Generally, they were schooled to articulate with confidence, work with commitment, read fiction with respect, and understood that any cultural entertainment offered them on radio or in movies would meet an unquestioned standard of morality, and decency.  They had pretty much been accustomed to a society of courtesy, literacy in sharing information, and an honor that simply represented respect for one’s parents.

On the other hand, writers were published who seemed to challenge those standards in the name of creating an uncensored style.  People asked what that meant, and where they might be headed if such weren’t reigned in?  The issue faded as society became less censored.  Then there was Mickey Spillane, who spun yarns of busy, fast talking detectives and the burdens of urban life at night.  In fact, shadowy, rainy, fast life crime fiction was a heavily tapped vein for venturesome reading as the elevated trains, or the night whistle of the old 9:27, rumbled beyond the lamplights of home.  The ‘50s and ‘60s were the ‘20s and ‘30s with peace but the film was fast becoming grainy.  Television grew from the ‘50s.
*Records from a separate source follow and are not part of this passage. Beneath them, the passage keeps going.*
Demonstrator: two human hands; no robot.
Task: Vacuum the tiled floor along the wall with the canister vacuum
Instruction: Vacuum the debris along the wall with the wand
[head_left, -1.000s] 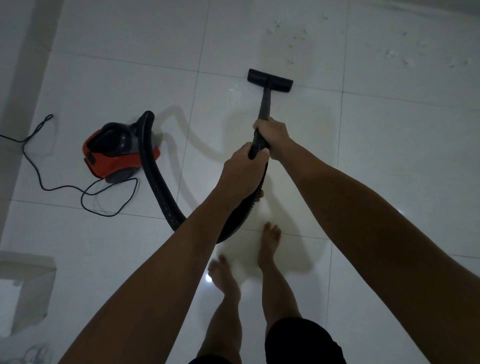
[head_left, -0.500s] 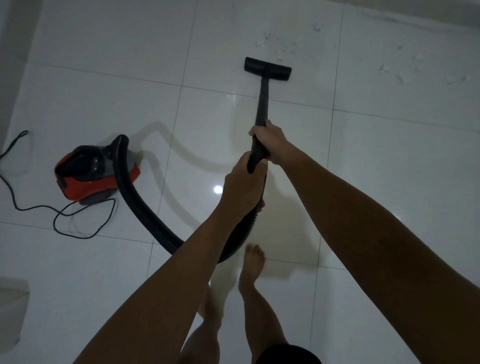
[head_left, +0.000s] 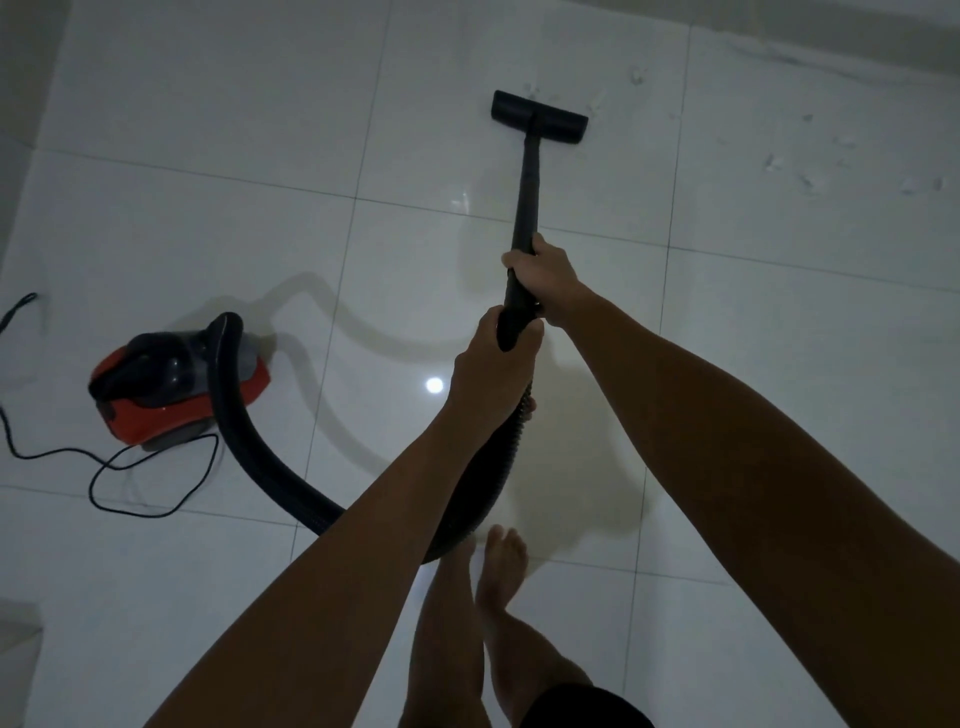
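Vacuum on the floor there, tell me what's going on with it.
A person is vacuuming white floor tiles, with both hands on the black wand: the right hand grips higher up, the left hand lower, near the hose. The floor head sits at scattered bits of debris near the wall. The red canister rests to the left with its cord looped beside it.

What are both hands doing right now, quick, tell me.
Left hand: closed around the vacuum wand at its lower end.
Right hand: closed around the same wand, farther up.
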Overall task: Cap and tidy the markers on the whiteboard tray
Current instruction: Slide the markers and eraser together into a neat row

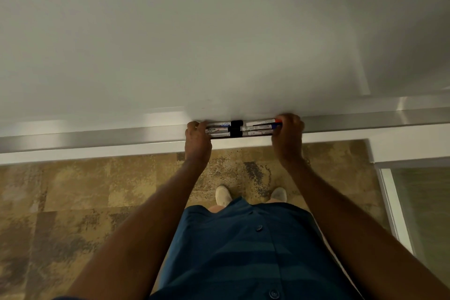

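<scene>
Your left hand [197,140] and right hand [288,133] cupped ends of markers [243,128] on metal tray [97,134]; fingers curled; white barrels, labels unreadable.

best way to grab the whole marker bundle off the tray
Clamp the marker bundle by its two ends, from the front, one hand per side. The markers lie end to end along the tray, as the left hand and right hand bracket them now.
</scene>
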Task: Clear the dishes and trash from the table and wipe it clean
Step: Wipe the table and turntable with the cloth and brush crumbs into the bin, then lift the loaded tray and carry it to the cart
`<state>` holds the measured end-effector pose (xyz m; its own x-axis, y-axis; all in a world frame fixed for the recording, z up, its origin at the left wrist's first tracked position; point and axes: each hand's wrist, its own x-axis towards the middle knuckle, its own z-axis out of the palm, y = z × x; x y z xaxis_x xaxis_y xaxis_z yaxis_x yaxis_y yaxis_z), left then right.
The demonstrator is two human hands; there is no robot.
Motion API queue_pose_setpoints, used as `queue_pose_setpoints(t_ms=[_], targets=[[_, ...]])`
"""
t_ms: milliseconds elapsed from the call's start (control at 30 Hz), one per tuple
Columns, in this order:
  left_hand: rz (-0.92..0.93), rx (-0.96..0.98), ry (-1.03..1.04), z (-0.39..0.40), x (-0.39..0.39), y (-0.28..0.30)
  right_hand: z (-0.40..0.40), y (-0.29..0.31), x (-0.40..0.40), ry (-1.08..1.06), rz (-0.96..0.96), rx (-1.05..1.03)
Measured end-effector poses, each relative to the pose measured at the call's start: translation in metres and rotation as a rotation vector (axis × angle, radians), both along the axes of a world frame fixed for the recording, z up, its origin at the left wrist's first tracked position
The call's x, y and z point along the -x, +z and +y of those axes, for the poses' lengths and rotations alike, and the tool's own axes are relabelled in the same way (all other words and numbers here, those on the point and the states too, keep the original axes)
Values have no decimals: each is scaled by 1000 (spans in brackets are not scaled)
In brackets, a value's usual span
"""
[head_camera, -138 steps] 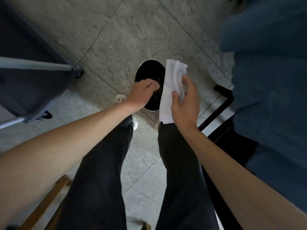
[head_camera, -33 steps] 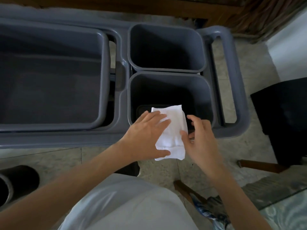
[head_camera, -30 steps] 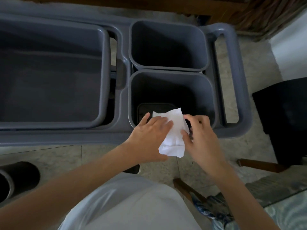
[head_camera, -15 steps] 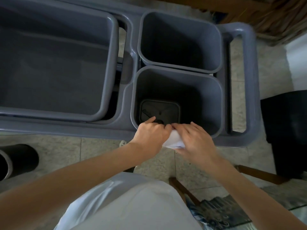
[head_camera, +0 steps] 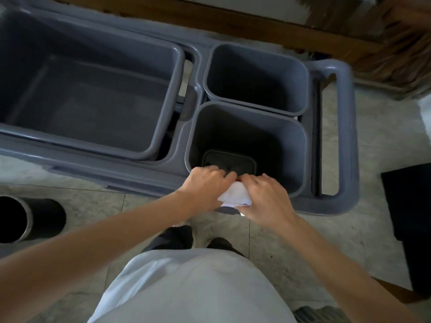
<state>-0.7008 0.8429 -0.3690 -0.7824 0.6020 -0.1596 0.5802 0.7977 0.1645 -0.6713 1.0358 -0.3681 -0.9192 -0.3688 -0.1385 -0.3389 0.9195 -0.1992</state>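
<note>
Your fingers (head_camera: 224,177) on both sides are curled round the white cloth (head_camera: 234,197), left hand (head_camera: 205,186) and right hand (head_camera: 265,198) bunching it between them, knuckles nearly touching. The cloth sits just over the near rim of the near small bin (head_camera: 300,145), with a dark square thing at that bin's bottom. This looks like the wringing or folding step, getting the cloth ready for wiping, though it could be about to be dropped in. Beyond is the far small bin (head_camera: 303,89), to the left the big tub (head_camera: 172,89), all in the grey cart (head_camera: 347,136). Next, I'd say, keep both grips firm, then turn back to the worktop, which isn't in view.
</note>
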Motion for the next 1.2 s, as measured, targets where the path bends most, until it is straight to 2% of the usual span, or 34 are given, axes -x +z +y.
queue_pose_setpoints(t_ms=[133, 200, 267, 467, 867, 1200], targets=[[2, 77, 39, -15, -8, 14, 6, 11, 1, 20, -5, 103], [49, 38, 107, -26, -19, 26, 10, 21, 3, 57, -21, 142], [95, -34, 219, -36, -39, 35, 11, 34, 3, 99, -32, 189], [277, -64, 610, -67, -109, 66, -25, 72, -2, 270, 137, 390], [434, 13, 1232, -187, -287, 108, -216, 111, -64, 758, 141, 422], [477, 1, 1567, -313, -480, 116, -421, 125, -218, 1067, 61, 443]])
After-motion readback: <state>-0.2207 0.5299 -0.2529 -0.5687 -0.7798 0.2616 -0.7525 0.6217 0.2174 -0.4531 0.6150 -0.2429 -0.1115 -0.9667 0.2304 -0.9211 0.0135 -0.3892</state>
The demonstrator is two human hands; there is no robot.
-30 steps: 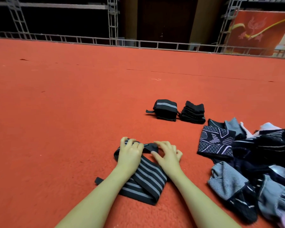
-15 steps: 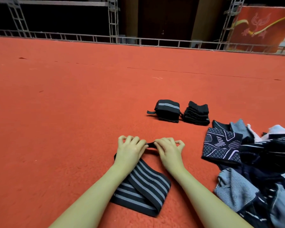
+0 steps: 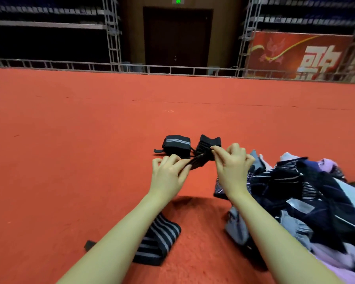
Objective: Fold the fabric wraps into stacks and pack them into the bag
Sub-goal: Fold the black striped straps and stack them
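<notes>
A black wrap with grey stripes [image 3: 158, 240] lies partly on the red carpet under my left forearm. Its far end [image 3: 197, 161] is lifted and pulled taut between my hands. My left hand [image 3: 168, 175] grips that end with curled fingers. My right hand [image 3: 232, 162] pinches the other side of it between thumb and fingertips. Beyond my hands sit two folded stacks: a black one with a grey stripe [image 3: 177, 145] and a plain black one [image 3: 209, 143]. No bag is in view.
A loose pile of dark, striped, grey and lilac fabric pieces [image 3: 305, 201] covers the carpet at the right. The red carpet [image 3: 70, 160] stretches left and ahead to a metal truss rail [image 3: 172, 69] and a dark door.
Both hands have risen off the carpet, lifting the wrap's end and stretching it between them. The view has tilted up and the fabric pile sits closer at the right.
</notes>
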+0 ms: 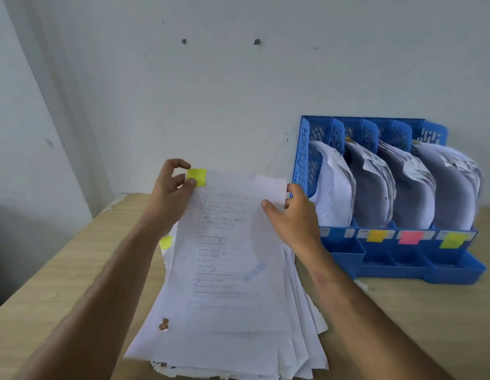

They worked, and labored.  They wore suits and ties all the time even to walk downtown on Saturday.  They also dressed up as if it mattered.  They drove through the city, pride and self-esteem their strengths.  That generation remembered what honor-bound meant too, but was it being driven from memory by loosening public standards?  They were without a scintilla of awareness that all the while they were being had by those who bought off the country’s leaders.  As the saying now goes, even then they were being “gamed,” as were we all.

You say?

So they kept any memories or present doubts under wraps as they moved under the streetlamps, while their pulse still beat to the exigencies of war.  Turned from past memories, except in their dark rooms, noting a hardened sky, they denied any claim of defeat, but kept on keeping on, and kept silent.  In the summer, before air conditioning was commonplace, they might sit on a porch or stoop, catch a breeze, and take comfort in the status quo but with a growing sense they were growing away from terms they recognized.  Political bells jangled.  As one set subsided a new set triggered louder warnings.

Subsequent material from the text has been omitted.